Sometimes – often? – writing can bring on delusions. Really.

Bear in mind that there’s a critical difference between falling into the unconscious or uncontrolled delusional fantasies, and diving into same. This ‘falling/diving’ dichotomy is used to comment on the difference between Lucia Joyce’s sad life bound up in severe mental illness, and the products of her father’s imaginings and explorations beneath the surface of life and language.

Oftentimes when writing, strange and unplanned things can fly off the end of the pencil and turn out to have origins in identifiable places: newspaper articles, a novel, a character in a movie, an event in history, a remark, a line of poetry. Imagination and memory are far from being watertight containers. Indeed, memory is more complex, more suspect even, than it is to be taken as simple and innocent.

Making stuff up is the task at hand, remember: dreaming up stuff is matter of bread and butter here. This seems to shock some readers. “You mean it’s all made up..?” Uh uh. That response is more a tribute to the power of the reader’s suspension of disbelief than any plausibility or veracity of detail in the story: it is the reader who 'makes' the story.

That said, I often aim too much at GPS level detail of streetscapes and places. In former years, I’d parley with family in Ireland and get them to write down steps between a certain place and a corner, or to take a snapshot. More recently of course, an email or chat results in a photo zinging in from my brother or sister’s phone while they go about their business over there. No words need be texted either: the photo tells all.

At any rate, the delusion that’s scratching at the back door of my mind lately is that there is some synchronicity at work. By this I mean some mysteriously guided set of events that is connecting with what I am imagining and writing into this book ‘Haywire.’ It doesn’t take much to imagine that there is even some cause and effect at work in here too. So, goes this delusion, if I write about a person committing suicide in a pub in the centre of Dublin, then a corollary real world event will follow.

Well that is nonsense. It even overlaps descriptions of the symptoms or of psychotic states. So nonsense to that for an idea of causation, and double nonsense because such an event is unheard of, even in contemporary Ireland.
Except this very event happened last week. A late middle aged man entered a well known pub, went to the toilet (= ‘washroom’ in Ireland) and blew his brains out.

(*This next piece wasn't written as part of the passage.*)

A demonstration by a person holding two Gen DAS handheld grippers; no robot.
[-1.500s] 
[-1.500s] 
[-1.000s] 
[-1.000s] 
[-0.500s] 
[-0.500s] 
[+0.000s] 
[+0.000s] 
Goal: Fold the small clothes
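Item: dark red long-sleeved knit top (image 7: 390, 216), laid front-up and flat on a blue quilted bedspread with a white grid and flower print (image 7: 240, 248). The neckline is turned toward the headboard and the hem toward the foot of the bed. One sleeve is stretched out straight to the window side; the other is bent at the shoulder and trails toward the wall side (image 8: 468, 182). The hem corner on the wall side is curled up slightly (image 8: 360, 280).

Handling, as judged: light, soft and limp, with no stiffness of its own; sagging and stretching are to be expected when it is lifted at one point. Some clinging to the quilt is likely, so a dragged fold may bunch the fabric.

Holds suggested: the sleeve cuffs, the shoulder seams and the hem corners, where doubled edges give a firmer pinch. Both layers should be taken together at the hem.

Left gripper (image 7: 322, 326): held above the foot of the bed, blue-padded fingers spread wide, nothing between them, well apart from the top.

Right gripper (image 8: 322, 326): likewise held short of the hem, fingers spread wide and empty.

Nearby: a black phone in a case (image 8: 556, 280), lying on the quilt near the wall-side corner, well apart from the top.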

Less shocking was another item. I had hardly finished word-processing a section of the story where a Garda (Irish cop) and his family are threatened. The threat was delivered via a small plastic baggie – yes, very much what street level drug dealers use– containing two bullets left outside the door to the cop’s mother’s home. Along with it was a piece of paper: ‘To X and his mother.’

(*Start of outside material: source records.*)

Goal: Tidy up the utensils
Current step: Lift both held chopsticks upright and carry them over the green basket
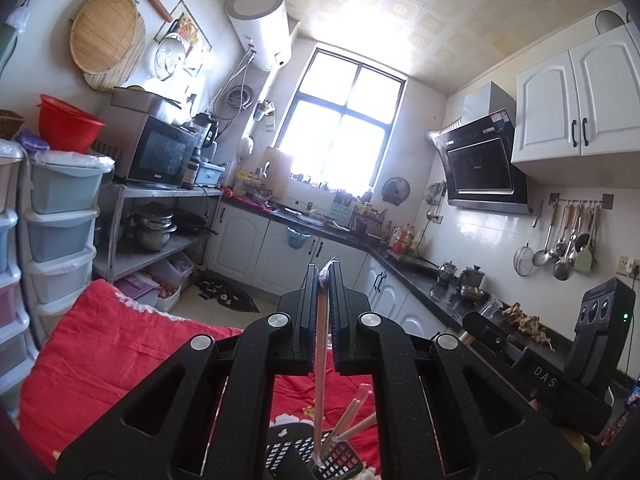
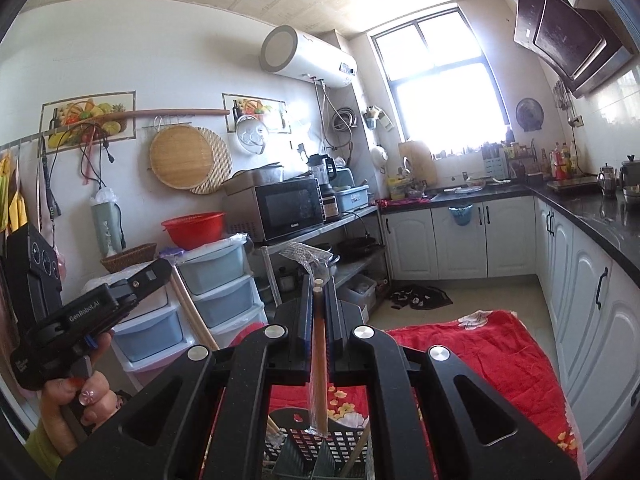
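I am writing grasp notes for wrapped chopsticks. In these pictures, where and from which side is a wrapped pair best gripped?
Grip the upper part of the wrapped chopstick pair, as the right gripper does: pads closing from both sides across the thin sticks, just below the loose wrapper end. The pair hangs upright, lower end over the black basket, so it can probably drop straight in.
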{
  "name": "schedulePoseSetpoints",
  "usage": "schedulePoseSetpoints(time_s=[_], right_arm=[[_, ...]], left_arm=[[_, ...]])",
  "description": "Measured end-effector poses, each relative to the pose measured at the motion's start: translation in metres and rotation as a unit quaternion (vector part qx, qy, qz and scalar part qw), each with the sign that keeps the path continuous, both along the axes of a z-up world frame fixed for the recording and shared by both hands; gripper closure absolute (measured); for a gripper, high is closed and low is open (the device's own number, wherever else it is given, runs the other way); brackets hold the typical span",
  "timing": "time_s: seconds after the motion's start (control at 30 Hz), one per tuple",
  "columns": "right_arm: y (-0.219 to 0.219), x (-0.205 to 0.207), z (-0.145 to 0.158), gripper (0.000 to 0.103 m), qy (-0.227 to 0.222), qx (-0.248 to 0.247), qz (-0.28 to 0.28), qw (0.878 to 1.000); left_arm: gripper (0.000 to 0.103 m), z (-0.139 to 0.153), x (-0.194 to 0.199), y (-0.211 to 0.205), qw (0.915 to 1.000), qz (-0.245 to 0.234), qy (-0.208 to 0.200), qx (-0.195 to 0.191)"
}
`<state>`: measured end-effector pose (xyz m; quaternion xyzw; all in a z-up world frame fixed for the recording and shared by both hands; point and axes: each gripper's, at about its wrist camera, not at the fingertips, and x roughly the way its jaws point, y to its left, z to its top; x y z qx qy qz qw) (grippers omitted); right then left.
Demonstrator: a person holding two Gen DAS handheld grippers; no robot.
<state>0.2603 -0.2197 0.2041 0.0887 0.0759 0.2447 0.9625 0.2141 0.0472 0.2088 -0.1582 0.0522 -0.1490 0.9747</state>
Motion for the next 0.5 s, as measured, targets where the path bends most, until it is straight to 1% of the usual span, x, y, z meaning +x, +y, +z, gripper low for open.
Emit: schedulePoseSetpoints(time_s=[0.1, 0.23, 0.5], right_arm=[[0.002, 0.004, -0.004, 0.098, 0.005, -0.002, -0.002, 1.000], [0.004, 0.009, -0.013, 0.098, 0.016, 0.000, -0.007, 1.000], [0.005, 0.018, -0.036, 0.098, 0.040, -0.001, -0.019, 0.999]], left_arm=[[0.100, -0.009, 0.004, -0.002, 1.0000, 0.001, 0.004, 0.004], [0.100, -0.025, 0.011, -0.004, 0.9998, -0.003, 0.020, -0.003], [0.100, -0.050, 0.018, -0.008, 0.9992, -0.001, 0.039, 0.002]])
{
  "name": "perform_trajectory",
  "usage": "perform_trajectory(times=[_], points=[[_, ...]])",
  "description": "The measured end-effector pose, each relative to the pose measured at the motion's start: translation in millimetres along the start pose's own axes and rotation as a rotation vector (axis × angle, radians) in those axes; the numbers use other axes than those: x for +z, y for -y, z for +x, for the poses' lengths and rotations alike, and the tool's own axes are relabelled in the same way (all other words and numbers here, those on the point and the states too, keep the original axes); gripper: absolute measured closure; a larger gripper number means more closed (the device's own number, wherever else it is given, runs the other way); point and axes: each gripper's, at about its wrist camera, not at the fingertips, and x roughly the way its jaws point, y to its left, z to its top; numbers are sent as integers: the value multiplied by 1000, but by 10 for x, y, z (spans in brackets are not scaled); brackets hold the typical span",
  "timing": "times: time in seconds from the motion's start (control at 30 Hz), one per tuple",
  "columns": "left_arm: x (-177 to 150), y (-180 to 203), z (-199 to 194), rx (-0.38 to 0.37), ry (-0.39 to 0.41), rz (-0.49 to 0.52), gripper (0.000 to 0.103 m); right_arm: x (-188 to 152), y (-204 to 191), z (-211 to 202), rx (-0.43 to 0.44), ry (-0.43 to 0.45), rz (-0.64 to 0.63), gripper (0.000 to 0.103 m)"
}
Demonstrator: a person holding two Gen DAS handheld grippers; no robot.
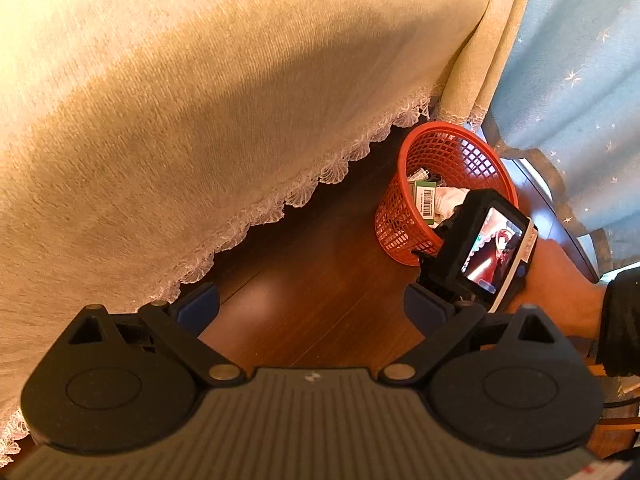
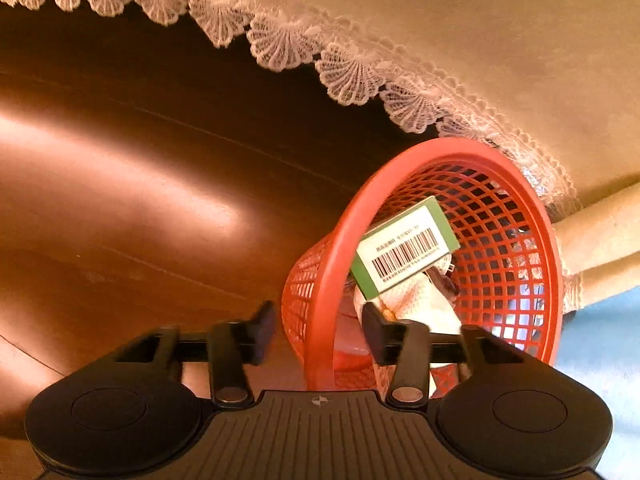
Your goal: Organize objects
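- Left gripper: I see its jaws spread wide with nothing between them, only bare wood floor below.
- Right gripper: jaws parted, nothing pinched. Its left pad hangs over the floor outside the basket; its right pad sits over the basket's mouth, so the near rim runs through the gap.
- Hand at 3 o'clock in the left view, in a dark sleeve, holding the right gripper, whose small lit screen faces my camera.
- Red basket: mesh plastic, standing on the floor at 4 o'clock in the right view and at 2 o'clock in the left view, just beyond the right gripper.
- Green box: white barcode label up, tilted inside the basket, free of both pads. It rests on white crumpled material; I cannot tell whether that is paper or cloth.
- Small dark item beside the white material: too unclear to identify.
- Cream cloth with a lace hem hangs beyond the basket, 10 to 1 o'clock in both views; the hem ends above the floor.
- Blue curtain with pale star marks at 2 o'clock, farthest back.
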Motion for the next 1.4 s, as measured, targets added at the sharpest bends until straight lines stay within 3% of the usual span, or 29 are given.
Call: perform_trajectory(times=[0.2, 0.3, 0.43, 0.73, 0.93, 1.07, 1.4], points=[[-5, -13, -100, 0, 10, -7, 7, -105, 120, -392, 5, 8, 17, 54], [-9, 5, -186, 1, 11, -10, 7, 33, 7, -675, 9, 14, 32, 53], [27, 49, -457, -6, 14, -13, 7, 60, 42, -1398, 31, 22, 159, 53], [289, 287, -1547, 9, 33, 20, 6, 76, 640, -3160, 95, 35, 553, 51], [488, 507, -2389, 36, 71, 18, 4, 39, 951, -4142, 117, 65, 714, 37], [622, 657, -2913, 68, 105, 12, 2, 12, 1175, -4713, 137, 103, 780, 30], [722, 997, -3971, 124, 180, -49, 1, -3, 1371, -5754, 149, 187, 825, 30]])
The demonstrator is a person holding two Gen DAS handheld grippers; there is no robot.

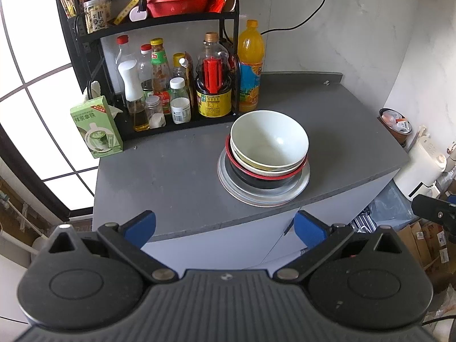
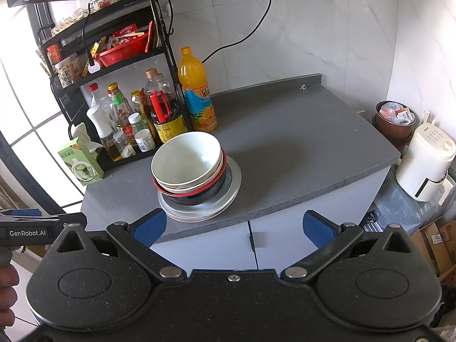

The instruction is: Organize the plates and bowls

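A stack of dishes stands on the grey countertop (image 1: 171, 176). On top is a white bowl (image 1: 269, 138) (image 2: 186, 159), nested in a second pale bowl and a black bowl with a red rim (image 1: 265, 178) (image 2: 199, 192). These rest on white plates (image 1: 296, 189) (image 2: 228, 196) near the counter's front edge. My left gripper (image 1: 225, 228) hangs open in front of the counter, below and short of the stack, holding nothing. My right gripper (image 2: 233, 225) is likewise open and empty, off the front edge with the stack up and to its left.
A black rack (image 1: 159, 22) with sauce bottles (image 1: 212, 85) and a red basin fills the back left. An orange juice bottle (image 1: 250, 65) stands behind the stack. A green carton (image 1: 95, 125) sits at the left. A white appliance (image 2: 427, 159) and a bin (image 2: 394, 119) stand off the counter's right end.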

So the threat was explicit and broad, and serious. Cops are threatened in near-routine encounters on duty of course, but a threat like this, coolly composed and delivered, is of a different order. My sources in the Garda may be editing what they reveal to me – surprise – when they tell me that this is a rare occurrence, very rare indeed. Coppers have their reasons to keep this to themselves, you can be sure, and there may well be an absolute embargo on any info like this leaking out too. Guards can be very helpful, very informal and very candid, but there is a blue wall. To be ‘a member of the force’ (i.e. A Garda Síochana) is to be behind the ramparts as regards chat with non-‘members’ and the drawbridge can go up very fast. Still I decided to run with this ‘threat’ in the plot. To me it’s plausible.

Within ten days (I counted back), I was scanning the Irish newspapers online and there was the shock news of a Garda detective from the Drugs Squad (same unit as my character) being threatened… by means of bullets delivered to his home.

This happened several times writing the Minogue series: an airing of the secretive Catholic Opus Dei movement’s membership amongst Irish elites ended up with a friend there asking how I knew that Y was an Opus Dei member? I didn’t.

Again, that there are exotic mixes of criminals operating in Ireland today is not as widely known as it could be, even in Ireland. An acquaintance there wryly poked fun at me putting in Albanian, Serbian and Russian gangsters some years ago (Albanian gangsters … in Ireland: now there’s a thought for fans of globalization or organizational behaviour) as though it was pure invention to add a spicy (?) international dimension to matters Irish. An Albanian – identified as a criminal - was shot dead in a dispute some months later.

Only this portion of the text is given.